> _Problem_: The listing is to be printed word for word, pictures omitted.
------ Information shown
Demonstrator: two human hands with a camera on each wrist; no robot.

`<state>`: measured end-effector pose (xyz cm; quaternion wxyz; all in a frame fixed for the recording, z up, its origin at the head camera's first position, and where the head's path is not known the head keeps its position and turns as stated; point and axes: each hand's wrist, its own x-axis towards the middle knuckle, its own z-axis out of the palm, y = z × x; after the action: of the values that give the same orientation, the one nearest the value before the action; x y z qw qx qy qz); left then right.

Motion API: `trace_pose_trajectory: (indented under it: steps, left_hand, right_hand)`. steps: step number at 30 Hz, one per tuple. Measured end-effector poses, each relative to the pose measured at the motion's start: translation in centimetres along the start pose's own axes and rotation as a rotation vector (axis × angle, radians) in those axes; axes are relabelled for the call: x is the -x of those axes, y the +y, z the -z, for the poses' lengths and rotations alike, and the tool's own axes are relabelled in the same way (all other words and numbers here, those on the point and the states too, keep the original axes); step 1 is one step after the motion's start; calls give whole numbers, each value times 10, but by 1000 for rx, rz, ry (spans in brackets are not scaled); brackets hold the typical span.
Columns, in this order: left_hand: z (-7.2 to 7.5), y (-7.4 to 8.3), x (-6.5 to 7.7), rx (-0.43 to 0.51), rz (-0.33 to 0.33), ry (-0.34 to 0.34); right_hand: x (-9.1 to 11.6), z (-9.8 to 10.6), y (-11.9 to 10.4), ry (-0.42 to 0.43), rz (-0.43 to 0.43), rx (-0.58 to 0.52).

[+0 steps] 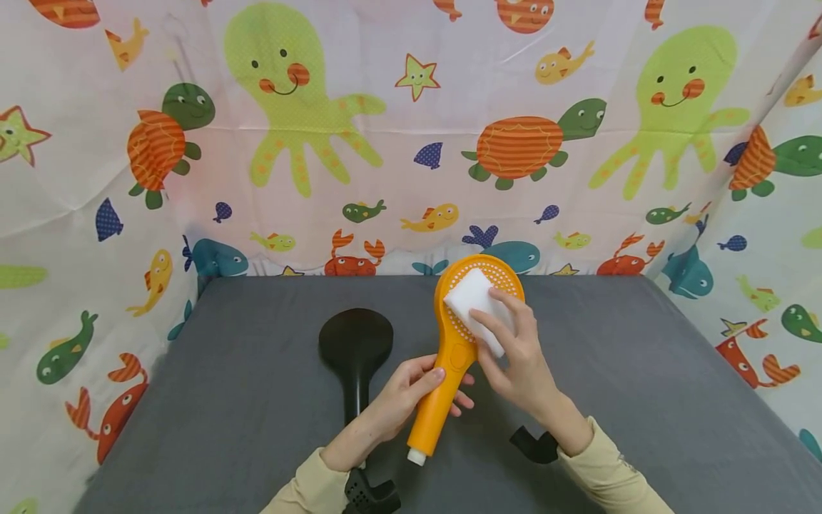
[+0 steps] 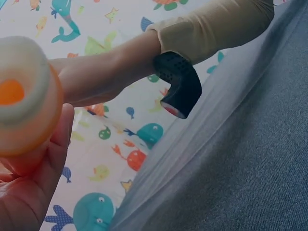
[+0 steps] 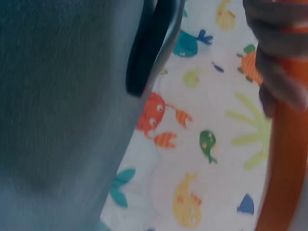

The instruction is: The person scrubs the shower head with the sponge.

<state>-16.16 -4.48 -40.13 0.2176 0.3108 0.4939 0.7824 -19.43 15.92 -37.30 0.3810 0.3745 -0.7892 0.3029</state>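
Note:
An orange shower head [image 1: 435, 410] is held up over the table, tilted, with its dotted spray face toward the head camera. My left hand [image 1: 399, 396] grips its handle from the left, thumb in front and fingertips showing on the other side. The white threaded end [image 2: 36, 110] of the handle looms close in the left wrist view. Against the spray face, my right hand [image 1: 521, 357] holds a white sponge block [image 1: 472, 294] under its fingers. The sponge covers much of the face's middle and lower right. In the right wrist view the orange edge [image 3: 284, 168] and left-hand fingers [image 3: 279, 43] show.
A black shower head [image 1: 355, 339] lies on the grey table [image 1: 257, 343] left of the orange one, its handle partly behind my left wrist. Black camera mounts [image 1: 536, 444] sit at both wrists. A sea-animal patterned curtain [image 1: 411, 178] stands behind and at the sides.

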Motion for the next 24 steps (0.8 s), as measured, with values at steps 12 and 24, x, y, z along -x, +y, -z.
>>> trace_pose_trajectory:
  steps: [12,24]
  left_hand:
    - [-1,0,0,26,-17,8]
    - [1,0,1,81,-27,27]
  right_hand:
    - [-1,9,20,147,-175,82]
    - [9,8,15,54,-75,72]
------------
> _Answer to this exercise_:
Demonstrator: two human hands with a camera on each wrist; no robot.

`<state>`: measured end-effector pose (xyz cm; quaternion wxyz; all in a frame fixed for the recording, z up, its origin at the head camera's first position, and where the head's path is not known the head keeps its position and turns as stated; point and axes: each hand's wrist, its own x-axis towards the middle knuckle, its own z-axis out of the palm, y = z × x; after the action: of the values that give the same orientation, the one nearest the value before the action; x y z qw qx qy qz); left then right.

Motion API: `trace_pose_trajectory: (indented under it: steps, left_hand, right_hand)`. steps: step number at 30 Hz, one per tuple. Measured end-effector poses, each relative to the pose measured at the motion's start: translation in centimetres along the start pose's own axes and rotation as a rotation vector (axis × angle, radians) in those axes; axes are relabelled for the call: x is the -x of those axes, y the +y, z the -z, for the poses' lengths and rotations alike, and the tool's own axes are relabelled in the same way (all other words and numbers here, those on the point and the states too, keep the original axes); step 1 is one step after the motion's start; calls give whole numbers, each value times 10, but by 1000 for rx, rz, ry (spans in brackets are not scaled); brackets hold the typical span.
Columns, in this order: left_hand: z (-7.2 to 7.5), y (-7.4 to 8.3), x (-6.5 to 7.7), rx (-0.43 to 0.51), rz (-0.33 to 0.33), ry (-0.34 to 0.34); right_hand: x (-9.1 to 11.6), z (-9.8 to 10.6), y (-11.9 to 10.4), ry (-0.42 to 0.43), rz (-0.43 to 0.43), rx (-0.58 to 0.52).

[+0 steps] 
[+0 steps] 
[+0 steps] 

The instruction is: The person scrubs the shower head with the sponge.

<state>-16.16 -4.48 -40.13 0.2176 0.3108 0.4939 0.7824 -19.43 15.92 -37.30 0.3810 0.3745 -0.7892 0.3029</state>
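Note:
An orange shower head [image 1: 435, 410] is held up over the table, tilted, with its dotted spray face toward the head camera. My left hand [image 1: 399, 396] grips its handle from the left, thumb in front and fingertips showing on the other side. The white threaded end [image 2: 36, 110] of the handle looms close in the left wrist view. Against the spray face, my right hand [image 1: 521, 357] holds a white sponge block [image 1: 472, 294] under its fingers. The sponge covers much of the face's middle and lower right. In the right wrist view the orange edge [image 3: 284, 168] and left-hand fingers [image 3: 279, 43] show.
A black shower head [image 1: 355, 339] lies on the grey table [image 1: 257, 343] left of the orange one, its handle partly behind my left wrist. Black camera mounts [image 1: 536, 444] sit at both wrists. A sea-animal patterned curtain [image 1: 411, 178] stands behind and at the sides.
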
Motion for the next 24 steps (0.8 s), as measured, with values at steps 12 and 24, x, y, z along -x, +y, -z.
>>> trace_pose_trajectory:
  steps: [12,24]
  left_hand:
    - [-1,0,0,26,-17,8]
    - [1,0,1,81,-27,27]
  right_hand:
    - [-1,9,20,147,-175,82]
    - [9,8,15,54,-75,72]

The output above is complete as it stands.